Won Best Israeli Film award. Scene from "Campfire"
Acclaimed local film set for U.S. release
“Campfire” depicts struggles of 42 year-old widow who wants to join founding group of new religious West Bank settlement following peace agreement with Egypt
“Campfire,” the award-winning film by New York-born director Joseph Cedar, is scheduled for U.S. commercial release in September.
The film (titled Medurat Hashevet in Hebrew), which won a Special Mention at the 2004 Berlin International Film Festival and five Israeli Academy awards, including Best Film honors, is scheduled to be screened initially in New York, Miami, and Los Angeles, and later in San Francisco, Philadelphia, and Boston as well.

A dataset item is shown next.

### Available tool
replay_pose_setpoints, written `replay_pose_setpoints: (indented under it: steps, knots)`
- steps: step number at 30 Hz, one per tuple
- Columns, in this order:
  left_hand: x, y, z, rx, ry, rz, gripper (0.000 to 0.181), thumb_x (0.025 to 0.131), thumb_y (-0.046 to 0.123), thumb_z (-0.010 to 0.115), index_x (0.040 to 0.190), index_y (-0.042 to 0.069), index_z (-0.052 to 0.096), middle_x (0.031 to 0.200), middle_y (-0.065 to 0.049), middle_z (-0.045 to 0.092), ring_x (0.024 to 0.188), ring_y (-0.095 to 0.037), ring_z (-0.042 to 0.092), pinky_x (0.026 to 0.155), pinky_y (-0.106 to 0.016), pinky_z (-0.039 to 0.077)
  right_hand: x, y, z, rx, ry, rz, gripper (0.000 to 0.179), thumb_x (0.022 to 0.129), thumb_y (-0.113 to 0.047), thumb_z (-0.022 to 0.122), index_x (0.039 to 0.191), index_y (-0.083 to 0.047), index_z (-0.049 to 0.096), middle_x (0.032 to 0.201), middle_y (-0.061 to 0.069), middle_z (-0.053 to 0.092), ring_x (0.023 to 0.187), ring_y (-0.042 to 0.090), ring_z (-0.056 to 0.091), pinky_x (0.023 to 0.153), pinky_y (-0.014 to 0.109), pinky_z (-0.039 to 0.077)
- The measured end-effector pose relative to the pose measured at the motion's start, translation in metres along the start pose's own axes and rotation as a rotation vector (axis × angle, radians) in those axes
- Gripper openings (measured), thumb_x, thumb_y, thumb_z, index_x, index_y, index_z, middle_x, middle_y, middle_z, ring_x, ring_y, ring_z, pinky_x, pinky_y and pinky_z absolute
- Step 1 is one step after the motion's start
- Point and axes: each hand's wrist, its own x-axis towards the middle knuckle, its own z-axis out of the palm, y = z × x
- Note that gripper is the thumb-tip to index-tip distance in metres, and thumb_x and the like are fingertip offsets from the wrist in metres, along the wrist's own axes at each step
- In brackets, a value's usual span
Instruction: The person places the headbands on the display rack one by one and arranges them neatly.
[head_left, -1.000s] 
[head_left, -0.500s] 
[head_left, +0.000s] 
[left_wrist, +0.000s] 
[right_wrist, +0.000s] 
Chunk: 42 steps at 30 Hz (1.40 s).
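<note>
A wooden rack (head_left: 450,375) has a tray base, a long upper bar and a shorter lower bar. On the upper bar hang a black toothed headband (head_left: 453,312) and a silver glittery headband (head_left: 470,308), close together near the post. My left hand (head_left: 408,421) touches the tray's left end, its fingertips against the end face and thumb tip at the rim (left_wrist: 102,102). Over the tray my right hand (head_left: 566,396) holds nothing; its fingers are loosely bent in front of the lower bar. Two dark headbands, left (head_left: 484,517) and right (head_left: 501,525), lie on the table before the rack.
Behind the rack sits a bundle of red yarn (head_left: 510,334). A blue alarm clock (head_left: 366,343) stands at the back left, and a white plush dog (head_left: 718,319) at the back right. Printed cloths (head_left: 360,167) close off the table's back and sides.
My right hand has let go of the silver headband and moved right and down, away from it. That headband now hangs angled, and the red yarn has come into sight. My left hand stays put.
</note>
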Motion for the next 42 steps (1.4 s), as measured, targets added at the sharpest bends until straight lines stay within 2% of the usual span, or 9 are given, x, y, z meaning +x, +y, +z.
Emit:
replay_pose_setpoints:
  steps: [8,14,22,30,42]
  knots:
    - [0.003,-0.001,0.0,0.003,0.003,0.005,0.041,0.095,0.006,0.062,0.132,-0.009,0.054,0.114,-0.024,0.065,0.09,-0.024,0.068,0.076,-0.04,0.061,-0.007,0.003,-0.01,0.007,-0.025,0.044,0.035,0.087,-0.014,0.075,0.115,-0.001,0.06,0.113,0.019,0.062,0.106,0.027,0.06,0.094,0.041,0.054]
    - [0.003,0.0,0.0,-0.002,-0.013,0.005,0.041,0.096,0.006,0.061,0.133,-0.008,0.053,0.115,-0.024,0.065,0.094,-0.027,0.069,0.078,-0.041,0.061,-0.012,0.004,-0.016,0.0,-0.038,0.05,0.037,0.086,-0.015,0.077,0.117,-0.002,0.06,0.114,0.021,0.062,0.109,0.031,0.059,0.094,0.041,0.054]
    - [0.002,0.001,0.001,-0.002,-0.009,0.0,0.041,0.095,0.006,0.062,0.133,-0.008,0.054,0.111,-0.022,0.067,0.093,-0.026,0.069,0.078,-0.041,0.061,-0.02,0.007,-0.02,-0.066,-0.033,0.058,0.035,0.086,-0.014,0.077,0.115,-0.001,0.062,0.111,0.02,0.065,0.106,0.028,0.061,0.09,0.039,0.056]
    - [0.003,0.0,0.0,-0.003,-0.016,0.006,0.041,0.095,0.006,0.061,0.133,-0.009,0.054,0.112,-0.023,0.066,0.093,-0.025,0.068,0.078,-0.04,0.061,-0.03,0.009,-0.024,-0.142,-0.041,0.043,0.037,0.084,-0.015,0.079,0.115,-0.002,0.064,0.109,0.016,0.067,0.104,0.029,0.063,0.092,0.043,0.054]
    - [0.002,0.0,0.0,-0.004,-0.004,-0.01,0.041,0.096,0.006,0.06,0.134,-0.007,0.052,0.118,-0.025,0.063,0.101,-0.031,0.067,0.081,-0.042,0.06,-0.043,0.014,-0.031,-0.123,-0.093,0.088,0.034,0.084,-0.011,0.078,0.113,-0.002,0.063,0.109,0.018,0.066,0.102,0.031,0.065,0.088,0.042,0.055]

Distribution contracts have also been signed with distributors in France, Canada, Mexico, Scandinavia, Greece, Turkey, and Brazil.
“Campfire,” starring Michaela Eshet, Hani Furstenberg, and Moshe Ivgy, is set in 1981, shortly after the peace treaty with Egypt and Israel’s subsequent withdrawal from the Sinai desert.
The film depicts the trials and tribulations of a 42 year-old widow and mother of two beautiful teenage daughters, who wants to join the founding group of a new religious settlement in the West Bank.
However, the settlement’s acceptance committee refuses to admit her unless she remarries and proves that she and her daughters can meet the group’s religious and ideological standards.